Solomon is accused of circumventing civil services rules by hiring candidates he favored who were untrained and unqualified, according to court records. Fountain was one of those hires, prosecutors have said, and is accused of misrepresenting his training credentials and allegedly producing a “false and forged” training certificate.
Solomon and Fountain are facing multiple charges, including perjury, forgery, and fraud. Both men are due back in court Jan. 23 for a pretrial conference, according to an online docket. Their attorneys could not immediately be reached late Friday.
Solomon’s defense attorney said in court that the former chief now works as a security consultant, and Fountain’s lawyer said he works as a tow truck driver at night, The Eagle-Tribune reported.
When he was head of the Methuen Police Department, a force he led for more than 10 years, Solomon was receiving a salary in excess of $300,000. He was placed on leave in December 2020 after the state inspector general released a scathing report that found he and other officials drafted contracts to pay him and senior officers exorbitant salaries. Solomon retired in early 2021.

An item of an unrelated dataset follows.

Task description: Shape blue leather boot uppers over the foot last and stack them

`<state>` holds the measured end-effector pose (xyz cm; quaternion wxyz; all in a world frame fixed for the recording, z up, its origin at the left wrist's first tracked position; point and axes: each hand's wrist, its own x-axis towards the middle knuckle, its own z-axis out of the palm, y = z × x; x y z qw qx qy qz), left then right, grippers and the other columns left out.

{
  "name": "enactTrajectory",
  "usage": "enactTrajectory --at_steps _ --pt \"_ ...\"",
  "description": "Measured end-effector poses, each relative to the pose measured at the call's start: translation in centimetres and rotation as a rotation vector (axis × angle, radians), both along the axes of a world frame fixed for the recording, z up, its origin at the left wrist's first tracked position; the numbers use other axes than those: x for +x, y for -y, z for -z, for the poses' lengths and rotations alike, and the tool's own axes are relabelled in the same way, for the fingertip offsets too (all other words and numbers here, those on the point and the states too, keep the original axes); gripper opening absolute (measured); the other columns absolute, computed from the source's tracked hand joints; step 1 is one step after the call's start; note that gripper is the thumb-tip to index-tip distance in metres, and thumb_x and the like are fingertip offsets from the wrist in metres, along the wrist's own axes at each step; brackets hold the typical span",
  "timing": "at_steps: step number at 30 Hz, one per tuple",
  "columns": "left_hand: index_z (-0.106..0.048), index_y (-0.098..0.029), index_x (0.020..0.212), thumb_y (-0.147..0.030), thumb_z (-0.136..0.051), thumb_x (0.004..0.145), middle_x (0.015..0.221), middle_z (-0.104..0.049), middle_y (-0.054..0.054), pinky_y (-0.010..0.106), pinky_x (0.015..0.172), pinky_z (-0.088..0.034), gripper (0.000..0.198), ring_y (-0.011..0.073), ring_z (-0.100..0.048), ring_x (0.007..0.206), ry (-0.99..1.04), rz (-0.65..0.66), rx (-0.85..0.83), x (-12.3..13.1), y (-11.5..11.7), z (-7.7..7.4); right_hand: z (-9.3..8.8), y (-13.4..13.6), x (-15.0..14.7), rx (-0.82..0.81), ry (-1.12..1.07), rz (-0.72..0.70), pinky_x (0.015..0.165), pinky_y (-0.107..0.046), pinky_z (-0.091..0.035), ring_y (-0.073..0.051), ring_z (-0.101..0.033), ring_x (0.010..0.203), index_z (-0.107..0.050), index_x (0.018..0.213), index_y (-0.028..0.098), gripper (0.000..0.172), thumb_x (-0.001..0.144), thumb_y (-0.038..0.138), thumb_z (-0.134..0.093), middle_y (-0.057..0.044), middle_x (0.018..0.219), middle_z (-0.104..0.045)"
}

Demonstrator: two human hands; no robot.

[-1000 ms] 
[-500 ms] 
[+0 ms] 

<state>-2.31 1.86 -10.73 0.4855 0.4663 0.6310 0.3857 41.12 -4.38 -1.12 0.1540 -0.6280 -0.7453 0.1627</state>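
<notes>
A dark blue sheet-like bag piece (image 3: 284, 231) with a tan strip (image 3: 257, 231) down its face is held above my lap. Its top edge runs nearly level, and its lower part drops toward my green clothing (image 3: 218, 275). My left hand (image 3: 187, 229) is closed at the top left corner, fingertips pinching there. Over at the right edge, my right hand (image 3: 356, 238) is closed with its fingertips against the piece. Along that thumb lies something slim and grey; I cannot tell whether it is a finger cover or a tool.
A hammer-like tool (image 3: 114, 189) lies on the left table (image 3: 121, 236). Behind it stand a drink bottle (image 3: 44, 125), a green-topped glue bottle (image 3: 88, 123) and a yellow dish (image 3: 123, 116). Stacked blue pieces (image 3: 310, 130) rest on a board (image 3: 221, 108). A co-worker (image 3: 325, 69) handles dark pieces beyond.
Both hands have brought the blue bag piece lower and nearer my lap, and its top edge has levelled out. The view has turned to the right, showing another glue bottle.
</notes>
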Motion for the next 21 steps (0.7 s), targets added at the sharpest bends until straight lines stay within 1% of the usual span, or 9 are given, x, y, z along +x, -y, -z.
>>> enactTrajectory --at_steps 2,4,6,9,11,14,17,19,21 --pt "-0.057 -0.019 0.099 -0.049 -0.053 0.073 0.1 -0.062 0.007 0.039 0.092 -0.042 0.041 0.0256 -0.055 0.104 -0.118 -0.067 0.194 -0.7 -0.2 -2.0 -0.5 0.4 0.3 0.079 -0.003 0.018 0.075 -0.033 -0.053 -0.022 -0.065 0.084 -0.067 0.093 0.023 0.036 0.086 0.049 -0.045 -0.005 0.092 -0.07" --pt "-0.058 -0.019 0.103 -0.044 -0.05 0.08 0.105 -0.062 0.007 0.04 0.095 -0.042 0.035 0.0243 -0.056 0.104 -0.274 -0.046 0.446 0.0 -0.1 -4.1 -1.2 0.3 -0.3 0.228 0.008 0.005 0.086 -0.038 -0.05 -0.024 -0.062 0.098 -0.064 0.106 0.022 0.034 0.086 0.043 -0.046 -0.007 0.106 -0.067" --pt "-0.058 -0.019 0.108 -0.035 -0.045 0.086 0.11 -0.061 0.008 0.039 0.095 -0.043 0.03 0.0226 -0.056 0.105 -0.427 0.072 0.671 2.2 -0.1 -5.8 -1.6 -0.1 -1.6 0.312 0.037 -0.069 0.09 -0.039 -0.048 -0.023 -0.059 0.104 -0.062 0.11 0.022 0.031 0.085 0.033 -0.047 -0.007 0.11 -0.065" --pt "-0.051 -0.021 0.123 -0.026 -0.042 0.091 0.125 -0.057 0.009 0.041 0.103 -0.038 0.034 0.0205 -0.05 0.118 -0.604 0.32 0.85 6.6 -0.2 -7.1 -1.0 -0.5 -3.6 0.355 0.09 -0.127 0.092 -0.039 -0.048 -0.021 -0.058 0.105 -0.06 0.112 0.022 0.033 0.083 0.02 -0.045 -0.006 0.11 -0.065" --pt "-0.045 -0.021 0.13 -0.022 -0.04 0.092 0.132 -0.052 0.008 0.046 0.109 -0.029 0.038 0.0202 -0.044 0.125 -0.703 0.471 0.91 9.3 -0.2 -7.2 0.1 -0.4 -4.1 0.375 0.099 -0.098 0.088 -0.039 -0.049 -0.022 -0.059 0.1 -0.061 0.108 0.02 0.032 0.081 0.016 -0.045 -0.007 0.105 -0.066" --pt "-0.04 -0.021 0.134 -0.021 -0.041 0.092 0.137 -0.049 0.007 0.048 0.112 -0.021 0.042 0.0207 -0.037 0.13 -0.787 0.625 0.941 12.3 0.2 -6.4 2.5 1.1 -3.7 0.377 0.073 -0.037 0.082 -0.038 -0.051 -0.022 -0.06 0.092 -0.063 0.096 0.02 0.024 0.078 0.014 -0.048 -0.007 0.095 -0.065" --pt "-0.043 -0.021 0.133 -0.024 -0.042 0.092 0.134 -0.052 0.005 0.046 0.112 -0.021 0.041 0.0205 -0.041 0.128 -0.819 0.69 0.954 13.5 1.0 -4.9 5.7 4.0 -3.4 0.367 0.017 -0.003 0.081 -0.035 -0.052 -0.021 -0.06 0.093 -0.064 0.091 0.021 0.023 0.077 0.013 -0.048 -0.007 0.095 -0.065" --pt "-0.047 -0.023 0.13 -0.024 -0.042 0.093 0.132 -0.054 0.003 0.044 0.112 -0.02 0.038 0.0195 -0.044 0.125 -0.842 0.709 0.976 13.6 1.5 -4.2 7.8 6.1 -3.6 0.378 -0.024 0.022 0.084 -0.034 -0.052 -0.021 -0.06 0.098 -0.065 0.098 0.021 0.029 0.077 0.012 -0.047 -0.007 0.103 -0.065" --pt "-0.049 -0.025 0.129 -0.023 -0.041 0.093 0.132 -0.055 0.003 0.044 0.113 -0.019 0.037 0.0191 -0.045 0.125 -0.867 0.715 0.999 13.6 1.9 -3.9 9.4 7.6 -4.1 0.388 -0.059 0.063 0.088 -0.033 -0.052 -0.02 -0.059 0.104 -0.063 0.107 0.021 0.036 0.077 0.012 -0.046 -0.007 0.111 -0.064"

In a statement announcing the indictments against Solomon and Fountain in September, Massachusetts Attorney General Andrea Campbell said Solomon “repeatedly misused his position of authority as police chief to repeatedly undermine the law for his own benefit, including by hiring six part-time intermittent officers to the Methuen Police Department and then appointing them to full-time roles.”
Fountain, a veteran North Andover firefighter and a former Methuen City Council president, didn’t take the civil service exam, didn’t graduate from a police training academy, was over the age limit for new officers, and had been arrested for alleged domestic violence, records show.
He allegedly produced a forged certificate showing he had graduated from the Northeast Regional Police Institute, prosecutors have said.
“Solomon knew Fountain’s certificate was forged yet acted as if it was a real document,” Campbell said in September.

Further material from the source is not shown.